The folllowing are two of my students impressive diary entries:
A poem by Amirudy 3E2
Dearest Kitty,
I’m finally out, free from the tortures of Germany’s hell
But I wish I could say the same for the others that fell
Words can’t describe how I currently feel
For my knees kneel tired, my lips dried seal
I’m free from whatever that is contrary to sane
For I don’t want to ‘forget the unforgettable pain
Kitty, how long has it been? Days seemed like years,
When I experienced the sum of all fears
No more gunfire shots that’ll go through souls
My mental distortion shall unfold
Kitty, you are my dearest companion, one I wish I could hold
Because you’re precious to me, prices soar like gold
Now, I’ll pray for those who have lost all hope of life
To the fathers, the mothers, the husbands and wives
I’ll never forget nor forgive what Alois little brother has done
For shadowing the lives of the Jews away from the sun
Bergen-Belsen, that name brings a distasteful bell
Of a place I will forever remember as the camp of hell
Yours Anne
Christialyn Villaflores 3E2
12 April 1946
Dearest Kitty,
It’s been a long time since I last wrote to you. I am happy to see you again my dear. After all that we’ve been through, it’s finally over. We are all free…
A month has passed ever since the humble British liberated us from the evil dictator Hitler and his demons, the Nazis and the SS. We are now living in peace in our new home “Israel.” It mean “struggled with God” like we had to struggle to survive for 2 years under the evil clutches of the Nazis. Kitty it may have been a month since then, but I can still remember the fellow Jews and what I have been though, like it was only yesterday…
It was hot all over. The sun was scorching hot on our heads as we are forcibly working on the dirt. Everyone is hungry and thirsty for we did not have a proper meal in ages. All of us are dry and sticky for we haven’t bathe in days as well. I heard some men whispering among themselves on how to escape. If everyone in this camp looked the same and there were Nazis everywhere, it felt like it was completely impossible for any of us to escape! Men, women and children hair was shaved off by the Nazis.

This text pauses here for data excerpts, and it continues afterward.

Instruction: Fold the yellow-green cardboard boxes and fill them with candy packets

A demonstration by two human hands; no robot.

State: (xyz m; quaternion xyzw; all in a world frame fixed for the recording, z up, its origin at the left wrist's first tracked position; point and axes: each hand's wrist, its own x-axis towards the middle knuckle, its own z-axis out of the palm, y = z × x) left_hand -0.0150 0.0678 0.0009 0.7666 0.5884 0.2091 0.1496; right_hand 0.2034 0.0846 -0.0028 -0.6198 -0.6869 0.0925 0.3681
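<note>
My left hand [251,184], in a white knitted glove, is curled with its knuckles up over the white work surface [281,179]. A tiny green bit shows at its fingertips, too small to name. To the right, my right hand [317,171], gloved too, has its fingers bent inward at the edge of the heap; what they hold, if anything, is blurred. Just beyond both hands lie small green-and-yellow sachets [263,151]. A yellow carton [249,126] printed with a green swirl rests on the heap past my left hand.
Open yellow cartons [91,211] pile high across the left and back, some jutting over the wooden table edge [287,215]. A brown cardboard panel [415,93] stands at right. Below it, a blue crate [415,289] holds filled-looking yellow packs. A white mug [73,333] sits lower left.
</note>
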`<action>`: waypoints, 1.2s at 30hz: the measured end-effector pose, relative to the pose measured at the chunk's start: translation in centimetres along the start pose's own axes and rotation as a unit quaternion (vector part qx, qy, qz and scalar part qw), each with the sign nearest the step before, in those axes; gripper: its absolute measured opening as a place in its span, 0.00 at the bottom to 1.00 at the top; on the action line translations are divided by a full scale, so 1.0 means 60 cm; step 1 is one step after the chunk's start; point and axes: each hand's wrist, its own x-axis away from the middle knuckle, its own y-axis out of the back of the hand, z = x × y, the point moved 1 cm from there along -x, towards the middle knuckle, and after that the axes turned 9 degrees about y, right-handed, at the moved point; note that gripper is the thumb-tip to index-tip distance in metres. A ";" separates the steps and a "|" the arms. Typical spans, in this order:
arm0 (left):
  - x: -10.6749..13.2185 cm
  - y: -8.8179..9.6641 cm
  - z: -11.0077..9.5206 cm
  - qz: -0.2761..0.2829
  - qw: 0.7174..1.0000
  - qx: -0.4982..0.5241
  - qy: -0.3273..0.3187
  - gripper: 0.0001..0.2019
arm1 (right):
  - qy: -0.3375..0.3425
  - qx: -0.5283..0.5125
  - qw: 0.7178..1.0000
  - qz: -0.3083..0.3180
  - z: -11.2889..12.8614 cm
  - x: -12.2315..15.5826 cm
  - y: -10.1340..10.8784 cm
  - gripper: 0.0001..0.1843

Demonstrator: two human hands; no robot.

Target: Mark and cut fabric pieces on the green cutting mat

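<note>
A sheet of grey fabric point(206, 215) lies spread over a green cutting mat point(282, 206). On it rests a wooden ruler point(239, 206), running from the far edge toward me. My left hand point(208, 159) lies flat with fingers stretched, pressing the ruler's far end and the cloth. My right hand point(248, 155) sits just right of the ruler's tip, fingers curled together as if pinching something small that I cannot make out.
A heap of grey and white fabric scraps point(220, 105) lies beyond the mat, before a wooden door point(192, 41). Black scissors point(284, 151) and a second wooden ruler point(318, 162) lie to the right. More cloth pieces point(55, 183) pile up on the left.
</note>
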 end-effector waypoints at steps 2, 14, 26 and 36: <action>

They were all brutes who showed no mercy to us Jews. I always wanted to kill all of them. But if I do that, it would only feel as if I am like them. Every night I felt like crying whenever I heard the people screaming. The Nazis said that they were only giving the Jews time to “bathe” but later I realized that they were lying when no one came out alive from the “bath chambers.” I was scared to die. What they have done was completely inhumane. They were slaughtering us like dogs! I always asked myself, “Why are they doing this?! We are also humans like them! We all deserve to live. We aren’t just rats for them to trap and kill!”
But now it’s all over. We are finally free. But I still grieve the lost of my mother and sister who had struggled to survive. If all this never happened, they would still be alive, including all those who had suffered and died in the hand of the Nazis.
If I have one wish, I will wish all of this never happened…
Yours Anne
The diary entries of students were generally very insightful,in-depth, heart-warming and some revealed maturity in thoughts about the concept of race, human rights and racism.